### Prompt
The reply must reproduce each line below exactly.

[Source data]
----------

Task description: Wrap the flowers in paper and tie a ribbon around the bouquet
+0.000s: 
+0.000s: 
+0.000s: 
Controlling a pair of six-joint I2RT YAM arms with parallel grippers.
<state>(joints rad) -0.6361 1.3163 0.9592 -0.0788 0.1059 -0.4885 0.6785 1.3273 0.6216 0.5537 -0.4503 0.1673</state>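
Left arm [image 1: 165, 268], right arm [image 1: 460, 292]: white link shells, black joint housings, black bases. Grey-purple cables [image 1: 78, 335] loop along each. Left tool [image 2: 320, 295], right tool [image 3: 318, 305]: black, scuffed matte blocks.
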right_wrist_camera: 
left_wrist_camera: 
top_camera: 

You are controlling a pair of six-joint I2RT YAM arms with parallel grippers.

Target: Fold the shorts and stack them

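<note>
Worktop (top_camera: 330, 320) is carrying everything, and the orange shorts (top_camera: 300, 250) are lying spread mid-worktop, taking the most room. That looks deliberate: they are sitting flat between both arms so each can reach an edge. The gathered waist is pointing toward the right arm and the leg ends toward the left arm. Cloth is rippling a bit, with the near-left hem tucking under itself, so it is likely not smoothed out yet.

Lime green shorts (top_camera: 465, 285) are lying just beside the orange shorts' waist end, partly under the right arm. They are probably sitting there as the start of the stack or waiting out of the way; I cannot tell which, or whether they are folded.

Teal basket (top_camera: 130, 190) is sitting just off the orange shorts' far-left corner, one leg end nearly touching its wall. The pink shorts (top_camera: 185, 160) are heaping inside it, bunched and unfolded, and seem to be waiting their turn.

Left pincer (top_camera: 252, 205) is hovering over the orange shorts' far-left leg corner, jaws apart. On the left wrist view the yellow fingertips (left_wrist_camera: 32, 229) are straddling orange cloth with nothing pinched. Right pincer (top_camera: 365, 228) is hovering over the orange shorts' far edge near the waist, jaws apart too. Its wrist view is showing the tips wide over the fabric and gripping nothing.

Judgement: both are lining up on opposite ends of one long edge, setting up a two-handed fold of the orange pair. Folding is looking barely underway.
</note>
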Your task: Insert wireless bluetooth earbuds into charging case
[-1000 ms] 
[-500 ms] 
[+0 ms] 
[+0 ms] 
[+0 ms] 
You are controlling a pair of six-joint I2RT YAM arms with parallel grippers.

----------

### Result for this exercise
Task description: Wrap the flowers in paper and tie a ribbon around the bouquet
+0.000s: 
+0.000s: 
+0.000s: 
Controlling a pair of six-joint I2RT YAM arms with parallel grippers.
<state>(joints rad) -0.6361 1.3163 0.9592 -0.0788 0.1059 -0.4885 0.6785 1.3273 0.6216 0.5537 -0.4503 0.1673</state>
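Left arm [image 1: 165, 268], right arm [image 1: 460, 292]: white link shells, black joint housings, black bases. Grey-purple cables [image 1: 78, 335] loop along each. Left tool [image 2: 320, 295], right tool [image 3: 318, 305]: black, scuffed matte blocks.
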right_wrist_camera: 
left_wrist_camera: 
top_camera: 

You are controlling a pair of six-joint I2RT YAM arms with parallel grippers.

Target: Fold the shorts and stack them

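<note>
Worktop (top_camera: 330, 320) is carrying everything, and the orange shorts (top_camera: 300, 250) are lying spread mid-worktop, taking the most room. That looks deliberate: they are sitting flat between both arms so each can reach an edge. The gathered waist is pointing toward the right arm and the leg ends toward the left arm. Cloth is rippling a bit, with the near-left hem tucking under itself, so it is likely not smoothed out yet.

Lime green shorts (top_camera: 465, 285) are lying just beside the orange shorts' waist end, partly under the right arm. They are probably sitting there as the start of the stack or waiting out of the way; I cannot tell which, or whether they are folded.

Teal basket (top_camera: 130, 190) is sitting just off the orange shorts' far-left corner, one leg end nearly touching its wall. The pink shorts (top_camera: 185, 160) are heaping inside it, bunched and unfolded, and seem to be waiting their turn.

Left pincer (top_camera: 252, 205) is hovering over the orange shorts' far-left leg corner, jaws apart. On the left wrist view the yellow fingertips (left_wrist_camera: 32, 229) are straddling orange cloth with nothing pinched. Right pincer (top_camera: 365, 228) is hovering over the orange shorts' far edge near the waist, jaws apart too. Its wrist view is showing the tips wide over the fabric and gripping nothing.

Judgement: both are lining up on opposite ends of one long edge, setting up a two-handed fold of the orange pair. Folding is looking barely underway.
</note>
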Your task: Insert wireless bluetooth earbuds into charging case
[-1000 ms] 
[-500 ms] 
[+0 ms] 
[+0 ms] 
[+0 ms] 
You are controlling a pair of six-joint I2RT YAM arms with parallel grippers.

This output contains the full answer.